A GRanges object containing peaks to plot in a track-style format.

links

A GRanges object with Cicero-style links.

gene_model

The gene model for plotting. Will be automatically generated by bb_makeTrace.

plot_range

The master GRange for the whole object. Validity checks and/or constructors ensure all other ranges are contained within.
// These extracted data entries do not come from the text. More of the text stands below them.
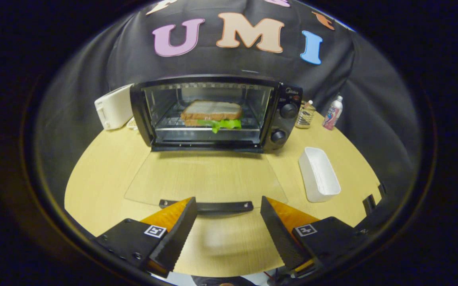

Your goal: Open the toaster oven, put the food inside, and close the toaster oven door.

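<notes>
hand-held gripper [227, 206] spread before door handle [213, 206]

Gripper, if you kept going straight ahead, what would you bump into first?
Probably the door handle, just ahead between the open fingers of the gripper; beyond lie the glass door and sandwich.

The toaster oven [217, 113] sits at the far side of the wooden table [105, 167] with its glass door [205, 178] folded flat toward the near side. A sandwich [212, 115] with lettuce poking out is on the rack inside. The gripper [227, 208] is spread wide, fingers either side of the door handle [213, 206], gripping nothing. Empty white tray [318, 174] to the right, white toaster [113, 107] far left, and a bottle [333, 113] far right.
</notes>
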Available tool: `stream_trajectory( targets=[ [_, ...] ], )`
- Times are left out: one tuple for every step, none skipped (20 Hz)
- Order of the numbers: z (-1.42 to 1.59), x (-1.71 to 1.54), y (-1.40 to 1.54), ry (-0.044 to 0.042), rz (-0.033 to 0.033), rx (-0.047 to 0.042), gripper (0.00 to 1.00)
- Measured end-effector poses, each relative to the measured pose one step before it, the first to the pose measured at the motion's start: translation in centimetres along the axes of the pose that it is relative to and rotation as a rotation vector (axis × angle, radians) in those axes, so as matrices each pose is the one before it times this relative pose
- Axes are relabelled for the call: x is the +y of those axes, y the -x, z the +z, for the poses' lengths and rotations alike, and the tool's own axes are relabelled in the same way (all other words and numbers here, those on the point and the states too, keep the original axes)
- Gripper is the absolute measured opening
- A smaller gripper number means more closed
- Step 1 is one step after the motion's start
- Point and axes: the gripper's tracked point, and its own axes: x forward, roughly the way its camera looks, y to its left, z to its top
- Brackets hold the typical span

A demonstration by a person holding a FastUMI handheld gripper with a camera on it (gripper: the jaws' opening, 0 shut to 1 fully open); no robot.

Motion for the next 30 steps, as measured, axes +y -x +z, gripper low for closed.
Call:
stream_trajectory(
  targets=[
    [-1.105, 0.309, 0.016, 0.00539, 0.01087, 0.02331, 1.00],
    [-1.091, 0.185, -0.049, 0.00653, 0.00801, 0.02283, 1.00],
    [-0.876, 0.169, -0.118, 0.00656, 0.00740, 0.01979, 1.00],
    [-0.836, 0.205, -0.249, 0.00373, 0.00866, 0.02071, 1.00],
    [-0.577, 0.247, -0.433, -0.00017, 0.01027, 0.01607, 1.00],
    [-0.389, 0.406, -0.532, -0.00251, 0.01462, 0.01149, 1.00],
    [-0.097, 0.403, -0.470, -0.00145, 0.01477, 0.00742, 1.00],
    [0.080, 0.147, -0.569, 0.00166, 0.00653, -0.00173, 1.00],
    [0.255, 0.149, -0.481, 0.00466, 0.00436, -0.00269, 1.00],
    [0.409, 0.299, -0.431, -0.00497, 0.00968, -0.01296, 1.00],
    [0.431, 0.099, -0.289, -0.00818, 0.00571, -0.00486, 1.00],
    [0.495, 0.136, -0.199, -0.00868, 0.00540, -0.00974, 1.00],
    [0.044, -0.001, -0.080, 0.00176, 0.00259, 0.01008, 1.00],
    [0.195, -0.060, 0.165, 0.00427, 0.00294, -0.01005, 1.00],
    [0.430, -0.019, 0.337, -0.00136, 0.00314, -0.01553, 1.00],
    [0.459, -0.009, 0.394, -0.00411, 0.00333, -0.02139, 1.00],
    [0.624, 0.056, 0.304, -0.00610, 0.00337, -0.01987, 1.00],
    [0.549, 0.003, 0.244, -0.00317, 0.00398, -0.01638, 1.00],
    [0.804, 0.003, 0.317, 0.00273, 0.00271, -0.01675, 1.00],
    [0.816, 0.096, 0.438, 0.00514, 0.00145, -0.02048, 1.00],
    [1.153, 0.059, 0.277, 0.00361, 0.00082, -0.02291, 1.00],
    [1.107, -0.005, 0.181, 0.00144, 0.00189, -0.02335, 1.00],
    [1.152, 0.127, 0.030, 0.00009, 0.00361, -0.02106, 1.00],
    [0.985, 0.114, -0.034, -0.00149, 0.00433, -0.01753, 1.00],
    [1.171, 0.117, -0.056, -0.00102, 0.00156, -0.01815, 1.00],
    [0.945, 0.034, -0.078, 0.00040, 0.00041, -0.01741, 1.00],
    [1.063, 0.146, -0.201, -0.00092, 0.00159, -0.01573, 1.00],
    [0.886, 0.312, -0.213, -0.00530, 0.00276, -0.01303, 1.00],
    [0.692, 0.122, -0.349, -0.00577, 0.00037, -0.00811, 1.00],
    [0.569, 0.074, -0.261, -0.00764, 0.00236, -0.00897, 1.00]
  ],
)
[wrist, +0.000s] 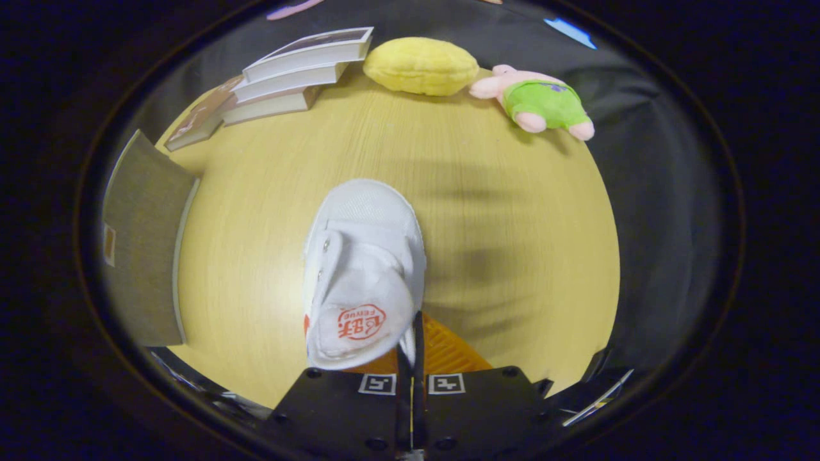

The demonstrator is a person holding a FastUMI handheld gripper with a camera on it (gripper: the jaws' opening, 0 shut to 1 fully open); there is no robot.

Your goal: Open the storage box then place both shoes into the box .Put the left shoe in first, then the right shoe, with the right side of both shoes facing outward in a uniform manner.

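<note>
Beneath everything I see the pale yellow wood-grain tabletop (500, 192), spreading out ahead of my gripper and to both sides of it. Off to the left of the fingers, well apart from them, lies a flat grey-brown fabric-covered panel (144, 250) with a pale edge; I cannot tell whether it belongs to the storage box.

Far beyond the fingers and to their left is a stepped stack of white-paged books (282, 80), fanned so each sits a little off the one above. Straight ahead at the far side of the table rests a yellow oval plush cushion (421, 65), and just beside it, further right, a pink plush star toy in green shorts (541, 101) lies on its side.

Closer in, the white canvas child's shoe with a strap and a red round logo on its tongue (365, 269) hangs directly ahead of my fingers, toe pointing away from me, heel end toward the gripper. My gripper (413, 346) has its two fingers drawn nearly together, with only a thin slit between them, and they appear to pinch the shoe's rear edge there.

Right behind the shoe's heel, just ahead of the fingers and to their right, a small patch of orange ribbed plastic (448, 352) shows; what it is I cannot tell.
</note>
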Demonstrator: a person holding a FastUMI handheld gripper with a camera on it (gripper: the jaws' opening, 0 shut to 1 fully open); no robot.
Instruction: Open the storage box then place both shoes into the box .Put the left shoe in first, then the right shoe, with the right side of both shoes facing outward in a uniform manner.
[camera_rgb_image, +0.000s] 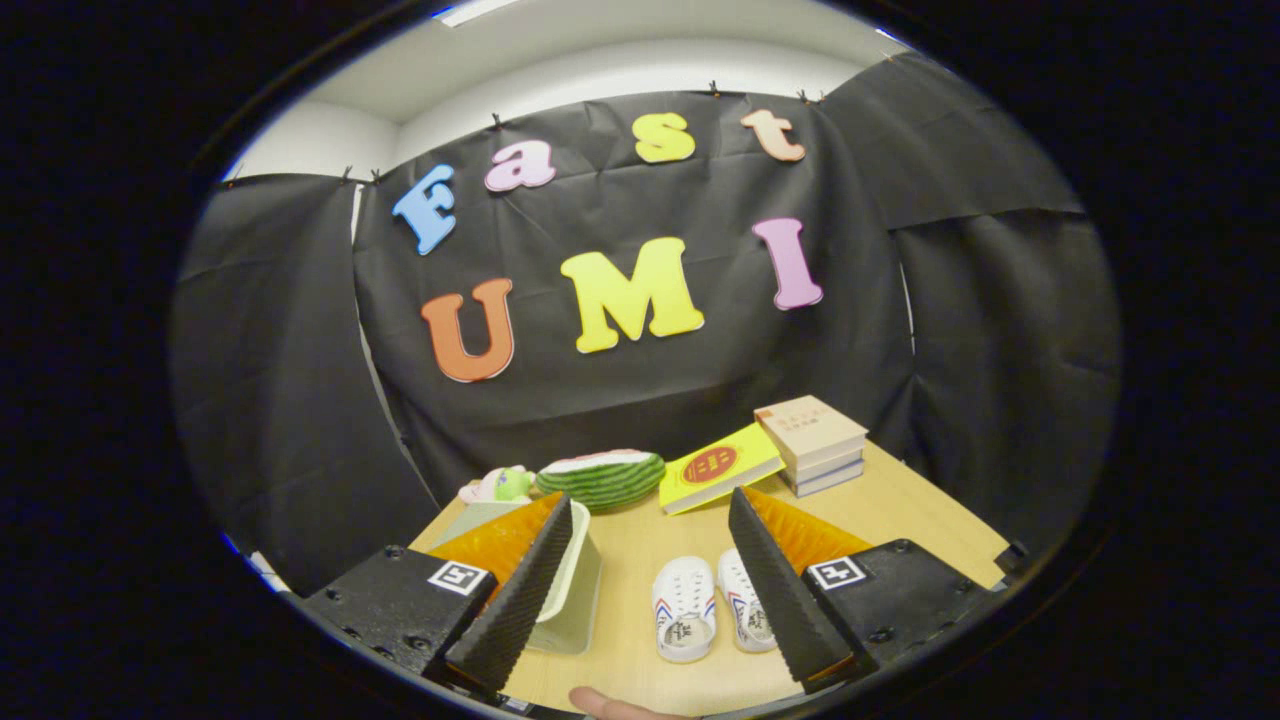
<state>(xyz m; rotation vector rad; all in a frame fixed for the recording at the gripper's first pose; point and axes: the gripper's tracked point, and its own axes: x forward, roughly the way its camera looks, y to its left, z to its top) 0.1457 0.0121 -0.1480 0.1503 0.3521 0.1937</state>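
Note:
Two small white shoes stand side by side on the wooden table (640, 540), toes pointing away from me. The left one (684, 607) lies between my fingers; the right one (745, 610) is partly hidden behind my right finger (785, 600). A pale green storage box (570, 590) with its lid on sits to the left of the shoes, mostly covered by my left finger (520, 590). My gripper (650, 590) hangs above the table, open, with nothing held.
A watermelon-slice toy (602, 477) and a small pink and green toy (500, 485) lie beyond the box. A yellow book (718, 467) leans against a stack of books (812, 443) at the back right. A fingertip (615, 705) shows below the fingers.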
Get the Trace Data Slot from a Trace Object

Description

Get the Trace Data Slot from a Trace Object

Usage

Trace.data(trace)

Get the gene_model Slot from a Trace Object

Description

Get the gene_model Slot from a Trace Object

Usage

Trace.gene_model(trace)

Get the peaks Slot from a Trace Object

Description

Get the peaks Slot from a Trace Object

Usage

Trace.peaks(trace)

Get the plot_range Slot from a Trace Object

Description

Get the plot_range Slot from a Trace Object

Usage

Trace.plot_range(trace)

Set the Trace Data Slot of a GRanges Object

Description

Set the Trace Data Slot of a GRanges Object

Usage

Trace.setData(trace, gr)

Arguments

trace

A trace object

gr

A GRanges object. This object will become the new trace_data. If the range is smaller, it will trim the other slots to match. Usually this is used to change range metadata only.


Set the peaks Slot of a GRanges Object

Description

Set the peaks Slot of a GRanges Object

Usage

Trace.setpeaks(trace, gr)

Arguments

trace

A trace object

gr

A GRanges object. This object will become the new plot peaks.


Set the Plot Range Slot of a GRanges Object

Description

Set the Plot Range Slot of a GRanges Object

Usage

Trace.setRange(trace, gr)

Arguments

trace

A trace object

gr

A GRanges object. This object will become the new plot range.